• **TASK INSTRUCTIONS**:
Please write out each entry that follows, keeping it exactly the same.

• **Data entries**:
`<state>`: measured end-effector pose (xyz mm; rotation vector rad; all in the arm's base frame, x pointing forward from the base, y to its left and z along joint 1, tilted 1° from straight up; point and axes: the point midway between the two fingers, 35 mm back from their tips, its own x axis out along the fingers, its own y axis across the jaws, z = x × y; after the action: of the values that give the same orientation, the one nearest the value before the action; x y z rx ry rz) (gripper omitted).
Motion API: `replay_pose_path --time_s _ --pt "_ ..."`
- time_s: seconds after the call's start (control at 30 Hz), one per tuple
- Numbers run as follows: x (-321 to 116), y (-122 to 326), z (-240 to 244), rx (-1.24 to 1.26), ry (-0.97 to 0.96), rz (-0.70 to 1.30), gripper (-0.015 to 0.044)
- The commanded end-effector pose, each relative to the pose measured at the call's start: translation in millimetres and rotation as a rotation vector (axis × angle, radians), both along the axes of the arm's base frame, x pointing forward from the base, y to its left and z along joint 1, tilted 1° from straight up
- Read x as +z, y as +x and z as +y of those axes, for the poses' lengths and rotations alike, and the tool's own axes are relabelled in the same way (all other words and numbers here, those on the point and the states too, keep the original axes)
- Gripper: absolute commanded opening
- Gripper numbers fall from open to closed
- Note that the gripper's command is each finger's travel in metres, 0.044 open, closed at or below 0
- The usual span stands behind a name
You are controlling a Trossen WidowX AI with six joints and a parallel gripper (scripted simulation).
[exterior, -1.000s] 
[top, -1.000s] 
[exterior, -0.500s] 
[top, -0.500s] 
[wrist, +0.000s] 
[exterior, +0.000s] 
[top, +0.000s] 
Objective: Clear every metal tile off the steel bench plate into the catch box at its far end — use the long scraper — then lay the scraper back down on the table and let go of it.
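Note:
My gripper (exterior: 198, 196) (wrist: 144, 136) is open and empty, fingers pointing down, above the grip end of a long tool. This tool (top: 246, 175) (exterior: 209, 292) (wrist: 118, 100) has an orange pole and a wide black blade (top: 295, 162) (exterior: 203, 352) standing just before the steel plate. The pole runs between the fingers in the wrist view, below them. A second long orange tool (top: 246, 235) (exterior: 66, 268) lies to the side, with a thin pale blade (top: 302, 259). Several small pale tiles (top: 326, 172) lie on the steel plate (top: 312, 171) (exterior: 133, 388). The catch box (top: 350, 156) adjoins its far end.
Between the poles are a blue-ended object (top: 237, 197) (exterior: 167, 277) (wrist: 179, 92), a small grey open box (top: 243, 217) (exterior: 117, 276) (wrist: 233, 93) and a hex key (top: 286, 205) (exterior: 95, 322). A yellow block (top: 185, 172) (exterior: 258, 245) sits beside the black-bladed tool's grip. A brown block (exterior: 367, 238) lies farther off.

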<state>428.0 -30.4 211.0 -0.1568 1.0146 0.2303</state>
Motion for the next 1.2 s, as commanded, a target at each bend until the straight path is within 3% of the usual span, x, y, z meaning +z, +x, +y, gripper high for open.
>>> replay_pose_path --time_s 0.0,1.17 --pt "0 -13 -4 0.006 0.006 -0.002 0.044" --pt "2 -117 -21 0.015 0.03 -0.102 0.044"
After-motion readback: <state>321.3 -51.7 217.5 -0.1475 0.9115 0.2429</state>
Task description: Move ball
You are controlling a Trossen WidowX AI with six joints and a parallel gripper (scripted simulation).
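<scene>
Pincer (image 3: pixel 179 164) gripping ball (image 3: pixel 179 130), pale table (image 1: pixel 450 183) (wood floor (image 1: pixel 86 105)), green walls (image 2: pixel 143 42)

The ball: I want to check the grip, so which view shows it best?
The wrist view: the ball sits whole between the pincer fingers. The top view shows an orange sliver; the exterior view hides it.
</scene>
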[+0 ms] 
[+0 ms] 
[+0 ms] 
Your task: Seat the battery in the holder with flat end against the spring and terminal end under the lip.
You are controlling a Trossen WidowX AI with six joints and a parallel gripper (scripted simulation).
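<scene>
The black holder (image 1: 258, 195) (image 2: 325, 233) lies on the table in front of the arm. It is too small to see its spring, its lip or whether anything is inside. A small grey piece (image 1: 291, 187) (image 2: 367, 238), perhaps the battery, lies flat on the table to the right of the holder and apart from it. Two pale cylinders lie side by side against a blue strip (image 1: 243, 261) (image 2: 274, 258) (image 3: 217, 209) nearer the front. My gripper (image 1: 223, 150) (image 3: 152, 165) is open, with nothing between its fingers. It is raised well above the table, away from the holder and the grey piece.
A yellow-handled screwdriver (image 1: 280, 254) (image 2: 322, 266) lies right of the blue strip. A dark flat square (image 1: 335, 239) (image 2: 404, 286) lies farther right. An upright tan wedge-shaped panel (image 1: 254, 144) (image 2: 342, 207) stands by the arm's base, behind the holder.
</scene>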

• **RESPONSE FOR THIS EXERCISE**:
`<state>`: measured end-effector pose (xyz mm; rotation vector rad; all in the arm's base frame, x pointing forward from the base, y to its left and z along joint 1, tilted 1° from straight up; point and axes: the point midway between the two fingers, 35 mm back from their tips, its own x axis out along the fingers, its own y axis across the jaws, z = x × y; after the action: of the values that give the same orientation, the one nearest the value before the action; x y z rx ry rz) (gripper omitted).
Motion API: `replay_pose_path --time_s _ --pt "_ ..."`
- time_s: seconds after the call's start (control at 30 Hz), one per tuple
- Numbers run as follows: x (-321 to 116), y (-122 to 326), z (-240 to 244), rx (-1.24 to 1.26), ry (-0.97 to 0.96), rz (-0.70 to 1.30), gripper (-0.015 to 0.044)
- The commanded end-effector pose, each relative to the pose measured at the call's start: translation in millimetres and rotation as a rotation vector (axis × angle, radians), both along the axes of the arm's base frame, x pointing forward from the base, y to its left and z along joint 1, tilted 1° from straight up
- Read x as +z, y as +x and z as +y of those axes, for the poses' lengths and rotations alike, and the tool's own axes are relabelled in the same way (all other words and numbers here, those on the point and the states too, keep the original axes)
- Gripper: absolute commanded opening
- Gripper numbers fall from open to closed
- Note that the gripper's command is each finger's travel in metres, 0.044 open, closed at or below 0
- The usual span stands behind a name
You are controlling a Trossen WidowX AI with six joints and a parallel gripper (scripted simulation).
[exterior, -1.000s] 
[top, -1.000s] 
[exterior, -0.500s] 
[top, -0.500s] 
[wrist, +0.000s] 
[exterior, +0.000s] 
[top, +0.000s] 
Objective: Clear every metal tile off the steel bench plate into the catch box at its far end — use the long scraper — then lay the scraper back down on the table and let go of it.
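Note:
My gripper (exterior: 198, 196) (wrist: 144, 136) is open and empty, fingers pointing down, above the grip end of a long tool. This tool (top: 246, 175) (exterior: 209, 292) (wrist: 118, 100) has an orange pole and a wide black blade (top: 295, 162) (exterior: 203, 352) standing just before the steel plate. The pole runs between the fingers in the wrist view, below them. A second long orange tool (top: 246, 235) (exterior: 66, 268) lies to the side, with a thin pale blade (top: 302, 259). Several small pale tiles (top: 326, 172) lie on the steel plate (top: 312, 171) (exterior: 133, 388). The catch box (top: 350, 156) adjoins its far end.
Between the poles are a blue-ended object (top: 237, 197) (exterior: 167, 277) (wrist: 179, 92), a small grey open box (top: 243, 217) (exterior: 117, 276) (wrist: 233, 93) and a hex key (top: 286, 205) (exterior: 95, 322). A yellow block (top: 185, 172) (exterior: 258, 245) sits beside the black-bladed tool's grip. A brown block (exterior: 367, 238) lies farther off.
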
<state>428.0 -30.4 211.0 -0.1568 1.0146 0.2303</state>
Motion for the next 1.2 s, as commanded, a target at each bend until the straight path is within 3% of the usual span, x, y, z meaning +z, +x, +y, gripper high for open.
>>> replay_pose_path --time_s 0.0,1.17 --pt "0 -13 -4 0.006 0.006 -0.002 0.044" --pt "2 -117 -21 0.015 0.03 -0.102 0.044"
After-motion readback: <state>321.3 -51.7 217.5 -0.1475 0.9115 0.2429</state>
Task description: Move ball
You are controlling a Trossen WidowX AI with six joints and a parallel gripper (scripted simulation).
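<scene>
Pincer (image 3: pixel 179 164) gripping ball (image 3: pixel 179 130), pale table (image 1: pixel 450 183) (wood floor (image 1: pixel 86 105)), green walls (image 2: pixel 143 42)

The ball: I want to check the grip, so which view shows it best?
The wrist view: the ball sits whole between the pincer fingers. The top view shows an orange sliver; the exterior view hides it.
</scene>
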[+0 ms] 
[+0 ms] 
[+0 ms] 
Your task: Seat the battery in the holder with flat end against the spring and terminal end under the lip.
You are controlling a Trossen WidowX AI with six joints and a parallel gripper (scripted simulation).
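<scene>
The black holder (image 1: 258, 195) (image 2: 325, 233) lies on the table in front of the arm. It is too small to see its spring, its lip or whether anything is inside. A small grey piece (image 1: 291, 187) (image 2: 367, 238), perhaps the battery, lies flat on the table to the right of the holder and apart from it. Two pale cylinders lie side by side against a blue strip (image 1: 243, 261) (image 2: 274, 258) (image 3: 217, 209) nearer the front. My gripper (image 1: 223, 150) (image 3: 152, 165) is open, with nothing between its fingers. It is raised well above the table, away from the holder and the grey piece.
A yellow-handled screwdriver (image 1: 280, 254) (image 2: 322, 266) lies right of the blue strip. A dark flat square (image 1: 335, 239) (image 2: 404, 286) lies farther right. An upright tan wedge-shaped panel (image 1: 254, 144) (image 2: 342, 207) stands by the arm's base, behind the holder.
</scene>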

This output requires nothing more.